Only to tremble as incredible joy burned a radiant path through her veins.
A heartbeat later, despair, like a tangible blackness, sucked away even the faintest glimmer of hope.
Then, with the intensity of slaps to the face, emotions cascaded through her one after another, mixing, twisting. Seething rage knotted her muscles as an orgasmic climax pulsed in her pelvis. Fear’s brittle ice paralyzed her bones, and simultaneously vibrant triumph blazed a searing flame in her heart.
The next instant ecstasy exploded in her chest.
And as quickly, it was gone.
She staggered, dropping to the stone floor, gasping and reeling in the spinning aftereffects.
“I … What happened to me?”
“I shared the tiniest fraction of my being with you. A mere hint … the barest essence. The Power of Creation and Chaos. Everything that wisdom, order, and peace are not.”
“Why?”
“So you should understand.”
“I understand nothing.”
“Then you understand everything.”
Night Shadow Star blinked, confused. “Your words—”
“Are everything. The One, the Dance, the Spiral, the blinding darkness, the thunderous silence.
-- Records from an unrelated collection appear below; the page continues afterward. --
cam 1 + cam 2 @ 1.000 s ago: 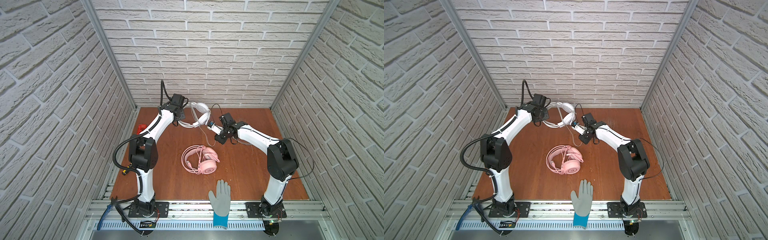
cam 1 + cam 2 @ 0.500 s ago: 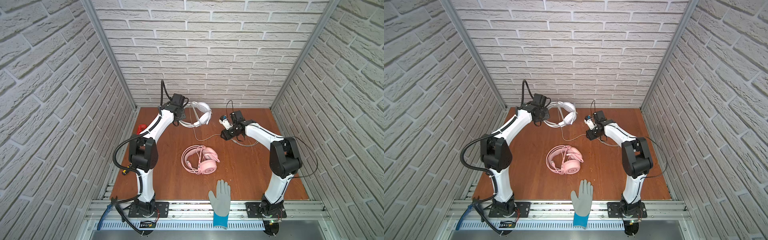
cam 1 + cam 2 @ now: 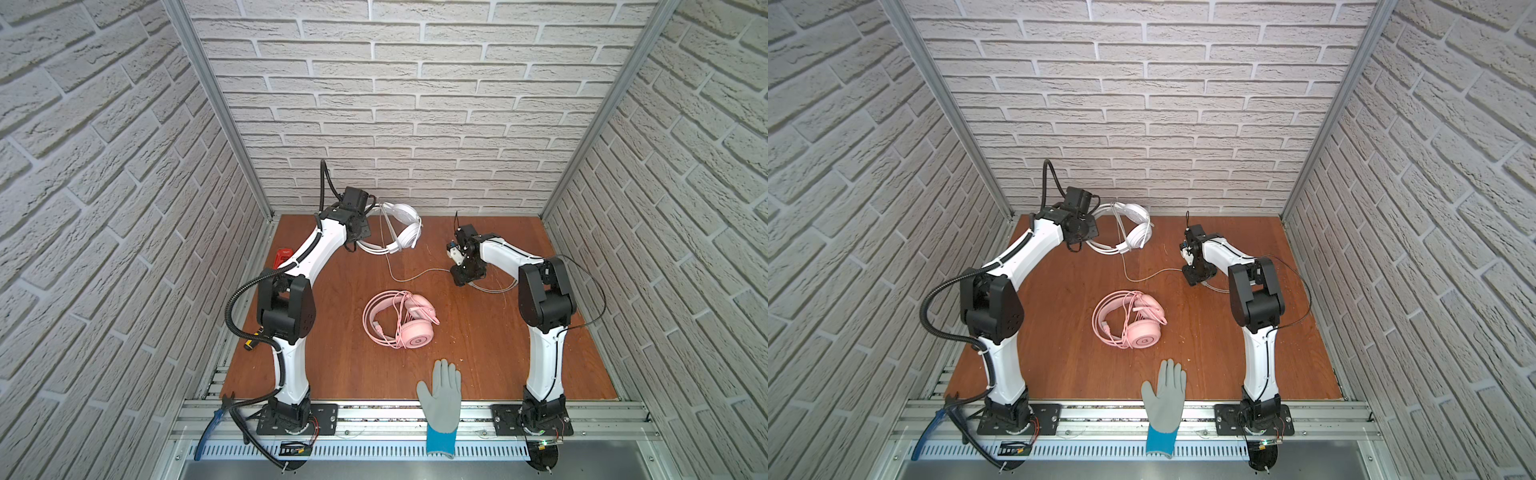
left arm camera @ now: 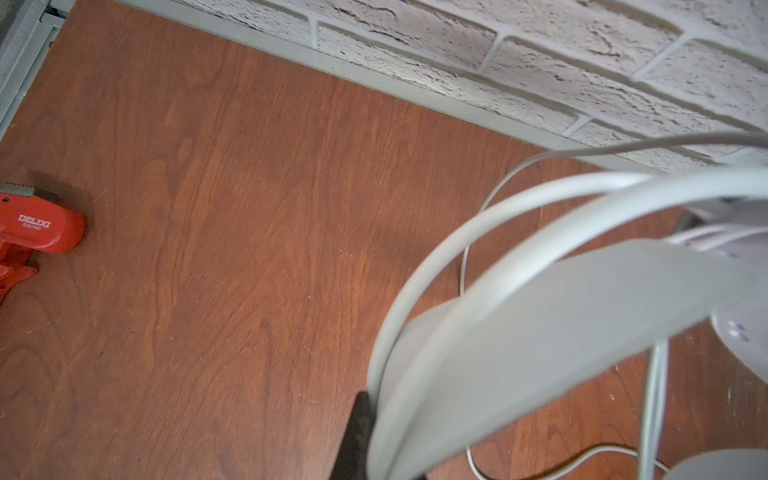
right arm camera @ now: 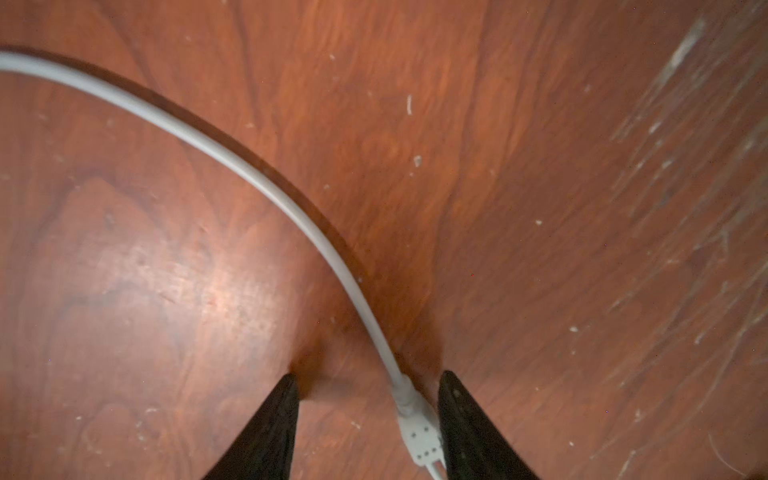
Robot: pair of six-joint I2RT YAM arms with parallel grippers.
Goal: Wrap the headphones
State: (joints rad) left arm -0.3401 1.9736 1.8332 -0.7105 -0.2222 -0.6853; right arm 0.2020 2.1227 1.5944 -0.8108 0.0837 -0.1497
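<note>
My left gripper [image 3: 360, 232] is shut on the headband of the white headphones [image 3: 405, 230] and holds them off the board at the back left. In the left wrist view the white headband [image 4: 561, 332] fills the right side and hides all but one black finger [image 4: 357, 432]. The white cable [image 3: 415, 275] hangs down and runs across the board to my right gripper [image 5: 368, 378]. That gripper is open, tips down at the board, with the cable's plug [image 5: 419, 436] lying between its fingers beside one of them. The pink headphones [image 3: 415, 328] lie mid-board with their cable wound round them.
A grey glove with a blue cuff [image 3: 442, 395] lies over the front rail. A red tool [image 3: 283, 257] sits by the left wall, also in the left wrist view [image 4: 37, 228]. Blue-handled pliers [image 3: 212, 428] rest at the front left. Brick walls enclose three sides.
My right gripper moved right, away from the white headphones, and down to the board while its jaws widened. The white cable now lies along the board. The left arm stayed still.
</note>
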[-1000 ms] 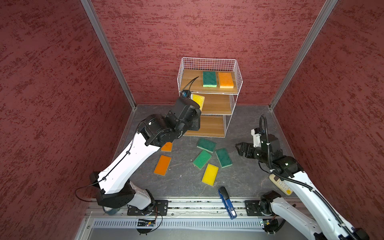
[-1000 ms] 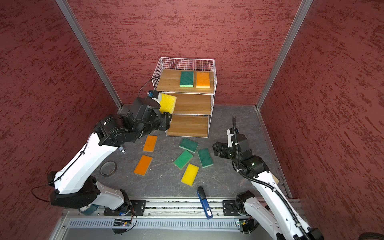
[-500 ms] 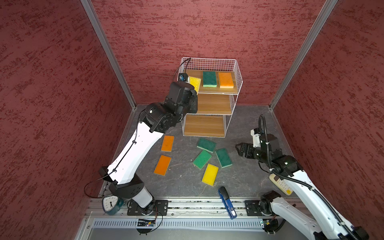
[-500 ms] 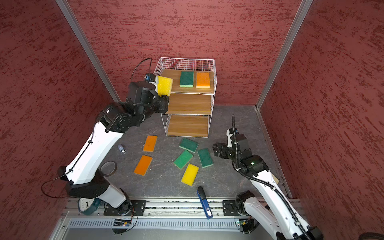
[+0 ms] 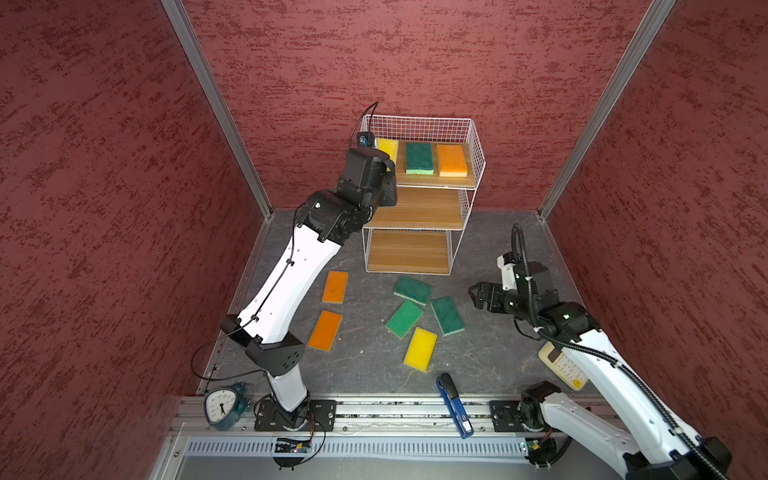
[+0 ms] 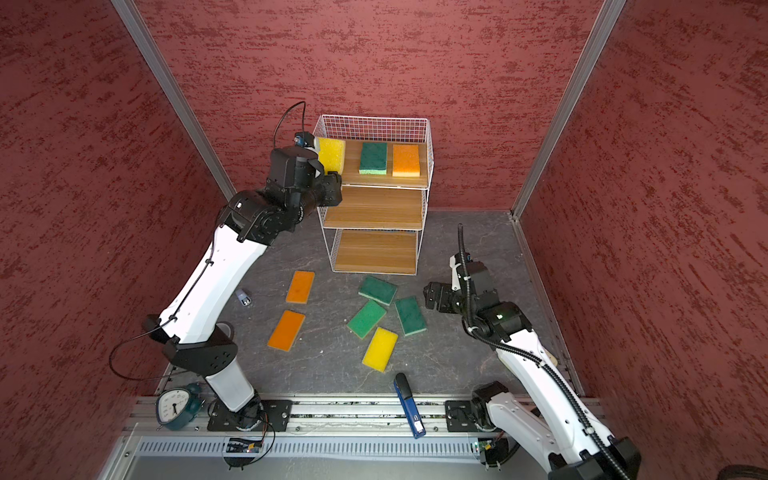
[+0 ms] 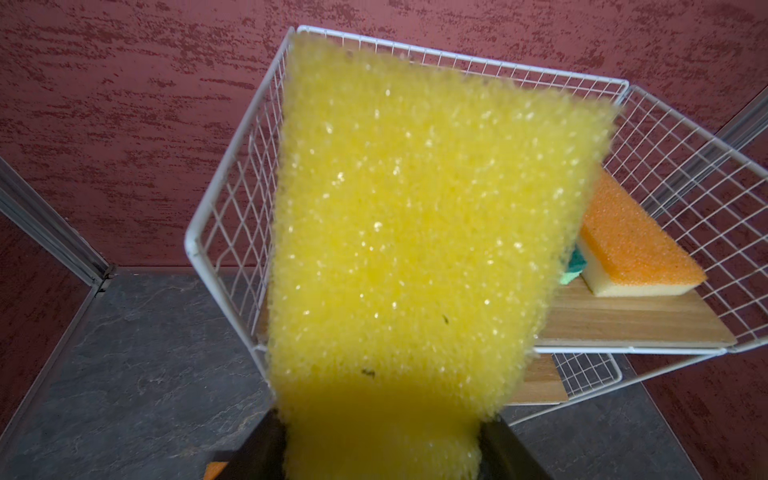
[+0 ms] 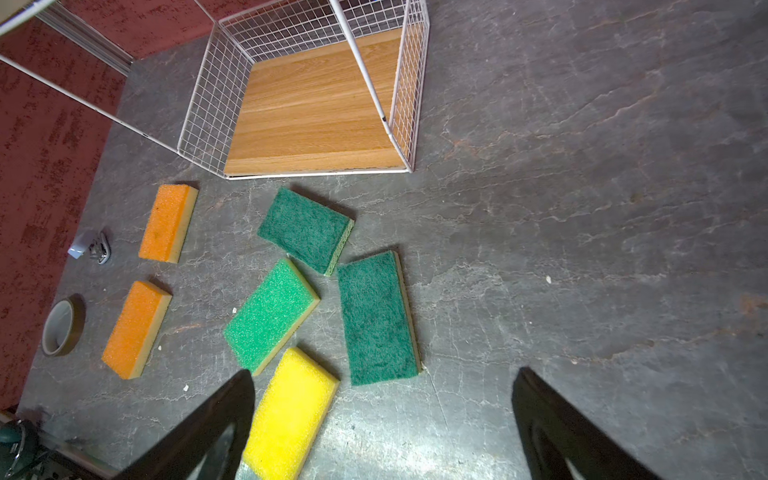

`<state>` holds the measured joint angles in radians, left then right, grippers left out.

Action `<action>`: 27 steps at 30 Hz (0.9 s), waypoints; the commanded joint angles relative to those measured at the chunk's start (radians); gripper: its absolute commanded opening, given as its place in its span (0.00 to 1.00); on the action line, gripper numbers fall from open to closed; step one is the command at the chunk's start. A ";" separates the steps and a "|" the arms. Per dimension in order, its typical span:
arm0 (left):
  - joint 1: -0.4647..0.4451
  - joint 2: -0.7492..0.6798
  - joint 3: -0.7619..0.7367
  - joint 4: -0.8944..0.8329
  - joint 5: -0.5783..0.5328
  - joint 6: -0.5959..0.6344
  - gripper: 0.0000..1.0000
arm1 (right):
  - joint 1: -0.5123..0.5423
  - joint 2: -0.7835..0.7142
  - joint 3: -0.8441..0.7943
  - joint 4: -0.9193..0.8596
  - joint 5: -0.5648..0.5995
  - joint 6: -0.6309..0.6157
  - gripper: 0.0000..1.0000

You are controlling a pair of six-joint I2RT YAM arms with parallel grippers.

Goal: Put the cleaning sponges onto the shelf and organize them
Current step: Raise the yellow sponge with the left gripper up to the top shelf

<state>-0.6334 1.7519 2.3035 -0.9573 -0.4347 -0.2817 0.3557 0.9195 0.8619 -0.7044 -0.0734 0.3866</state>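
My left gripper (image 6: 329, 173) is shut on a yellow sponge (image 7: 415, 228), which it holds on end at the left end of the shelf's (image 5: 415, 118) top tier. A dark green sponge (image 5: 419, 158) and an orange sponge (image 5: 451, 160) lie flat on that tier. The two lower boards are bare. On the floor in front lie two orange sponges (image 5: 335, 286) (image 5: 325, 330), three green ones (image 5: 413, 290) (image 5: 404, 318) (image 5: 447, 315) and a yellow one (image 5: 420, 349). My right gripper (image 5: 476, 294) hangs open to the right of the green ones, holding nothing.
A blue stapler (image 5: 455, 405) lies across the front rail. An alarm clock (image 5: 222, 407) stands at the front left and a calculator (image 5: 563, 365) at the front right. A tape roll (image 8: 62, 326) and a small clip (image 8: 93, 249) lie left of the orange sponges. Red walls close three sides.
My left arm has risen and carried the yellow sponge from the middle tier's height up to the top tier's left end. The right arm has not moved.
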 commanded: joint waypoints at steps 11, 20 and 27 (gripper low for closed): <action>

Everything and … nothing.” She paused. “Look at me.”
The instant Night Shadow Star met the old woman’s gaze, the chaos of conflicting emotions blew through her again, exploding like a thousand stars.
When her wits returned, she lay gasping and exhausted, the cavern whirling around her until it slowed and she could draw a breath.
“Do you understand now?” the old woman asked flatly.
“Why are you doing this to me?”
“So that you understand what is at risk.”
“I … don’t…”
‘Not since young Lichen pleaded for my help have I given much thought to Cahokia or what it has become. Your brother Walking Smoke brought you to my attention. He would have caused me a great deal of trouble, but for you. Thankfully, your presence balances the influences of the Sky World. Therefore you’ve earned this warning.”
“Warning?”
“Reality is a shifting thing. It changes with time and the direction from which it is viewed. Everything you hold dear—your Cahokia, your very world—dangles from a thread. A man is traveling to Cahokia who understands the stakes. His goal is to change your world, redirect its reality.”
“Who?”
“An Itza lord from the distant south. A man of unbridled ambition and charisma.”
“You wish me to defeat him for you?”
“I care not, Night Shadow Star. You know me as Old-Woman-Who-Never-Dies, or as First Woman. In his world I am known as B’a Yal Na, which you would translate as First Mother. Because of his offerings, I have given him my protection. He thinks his divine mission is to return Cahokia to the True Belief. Therefore, if you would thwart him, it will require your cunning and skill. It is my order that neither you, nor your allies, take his life.”
“But if he—”
“Those are my terms, Night Shadow Star. He serves me, as do you. The battle for Cahokia is between the two of you. Beyond that, I shall not interfere.”
An instant later, as if the world had been jerked sideways and her souls had been squeezed by a mighty fist, Night Shadow Star found herself in the narrow passage outside Old-Woman-Who-Never-Dies’ root-choked grotto.
“You have heard.” Piasa’s whiskers bristled, and his yellow eyes were baleful. “But I will tell you this: the path to ultimate victory over the Itza will require that you surrender yourself to him, and that your Red Wing must be invincible in battle and sport.”
* * *
Exhausted, every muscle aching, Night Shadow Star blinked awake. She lay in her familiar bed, a blanket twisted around her. In the faint light cast by a hickory-oil lamp, she made out the furnishings of her private quarters: her storage boxes, folded blankets and robes, the altar, her beautifully engraved pole bed where it was built into the back wall.
In the silence she could hear her captive war chief, Fire Cat, breathing where he slept just outside her door.
She rubbed her eyes. Every muscle in her body ached as if from some terrible exertion. The Dream had been so real: Piasa, Old-Woman-Who-Never-Dies, the watery Underworld tunnel with its roots and limestone walls.
She shook her head in disbelief and sat up. As she did, the cold and heavy weight of her long hair fell over her shoulders. She grasped it and twisted. So soaked was her hair that water pattered on her floor like rain.